Attacking the DeFi Ecosystem with Flash Loans for Fun and Profit

Location

Remote

DEFI news has been all over the place recently driven by the fact that the amount stored in protocols has reached the $1B dollar milestone not so long ago, but not to forget the recent hacks and surprises. Ethereum 2.0 and staking will most probably also raise awareness and result in great use cases and innovation.

Let's take a deeper look then into the actualities, which we hope all of us will benefit from!

We have decided to organise a series around the topic and invite top tier experts from both the academic and the protocol side, so we can understand better what is happening and where we are headed.

At the next meetup, we are going to explore from both the academic and the actual protocol side the story of flash loans.

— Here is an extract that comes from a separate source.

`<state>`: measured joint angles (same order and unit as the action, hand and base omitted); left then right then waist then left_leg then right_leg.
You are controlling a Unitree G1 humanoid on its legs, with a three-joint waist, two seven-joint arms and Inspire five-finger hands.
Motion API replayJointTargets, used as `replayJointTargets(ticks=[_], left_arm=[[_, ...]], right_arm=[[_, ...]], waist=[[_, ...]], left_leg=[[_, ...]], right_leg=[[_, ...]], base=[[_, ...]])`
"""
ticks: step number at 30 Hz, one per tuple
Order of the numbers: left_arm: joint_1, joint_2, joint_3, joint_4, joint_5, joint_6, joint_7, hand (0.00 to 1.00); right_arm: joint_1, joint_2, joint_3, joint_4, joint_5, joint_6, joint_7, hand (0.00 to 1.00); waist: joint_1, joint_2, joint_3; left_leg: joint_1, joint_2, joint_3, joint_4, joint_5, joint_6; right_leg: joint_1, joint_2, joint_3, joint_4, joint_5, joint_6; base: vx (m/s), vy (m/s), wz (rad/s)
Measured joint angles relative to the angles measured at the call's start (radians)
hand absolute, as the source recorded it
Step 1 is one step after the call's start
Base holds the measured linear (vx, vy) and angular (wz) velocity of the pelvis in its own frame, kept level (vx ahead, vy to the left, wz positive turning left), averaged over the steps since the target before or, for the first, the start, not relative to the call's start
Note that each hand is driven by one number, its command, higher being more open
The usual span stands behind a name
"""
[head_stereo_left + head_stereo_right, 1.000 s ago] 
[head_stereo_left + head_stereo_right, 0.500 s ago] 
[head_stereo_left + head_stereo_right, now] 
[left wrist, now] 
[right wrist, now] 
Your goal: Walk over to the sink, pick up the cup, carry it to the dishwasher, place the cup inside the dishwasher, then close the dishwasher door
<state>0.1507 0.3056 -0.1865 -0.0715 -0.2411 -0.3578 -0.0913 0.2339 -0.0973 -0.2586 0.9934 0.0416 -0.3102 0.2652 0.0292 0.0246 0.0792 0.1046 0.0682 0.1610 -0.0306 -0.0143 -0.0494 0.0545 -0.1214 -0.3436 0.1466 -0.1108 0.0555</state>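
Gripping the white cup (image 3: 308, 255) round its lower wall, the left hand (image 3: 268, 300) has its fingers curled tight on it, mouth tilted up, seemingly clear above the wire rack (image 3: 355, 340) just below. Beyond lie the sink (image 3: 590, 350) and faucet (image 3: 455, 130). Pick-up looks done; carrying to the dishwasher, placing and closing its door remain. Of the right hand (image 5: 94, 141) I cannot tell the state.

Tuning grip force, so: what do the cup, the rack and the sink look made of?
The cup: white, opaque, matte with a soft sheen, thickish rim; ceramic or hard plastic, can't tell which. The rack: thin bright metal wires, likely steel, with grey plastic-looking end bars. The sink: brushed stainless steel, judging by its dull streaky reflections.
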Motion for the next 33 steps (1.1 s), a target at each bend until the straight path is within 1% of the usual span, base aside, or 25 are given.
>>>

Our first guest is Kaihua, a Ph.D. student supervised by Dr. Arthur Gervais at Imperial College London. He is interested in security and privacy in the area of blockchains and cryptocurrencies. Prior to Ph.D., he obtained his MSc in communications and signal processing from Imperial College. He also has three years of professional experience as a software engineer in Cisco.

The most recent paper about DeFi can be found here:
https://arxiv.org/pdf/2003.03810.pdf

Make sure we all review this paper, so we can question accordingly!

Here is the abstract as a teaser:

"Credit allows a lender to loan out surplus capital to a borrower. In the traditional economy, credit bears the risk that the borrower may default on its debt, the lender hence requires an upfront collateral from the borrower, plus interest fee payments. Due to the atomicity of blockchain transactions, lenders can offer flash loans, i.e. loans that are only valid
within one transaction and must be repaid by the end of that transaction. This concept has lead to a number of interesting attack possibilities, some of which have been exploited recently (February 2020).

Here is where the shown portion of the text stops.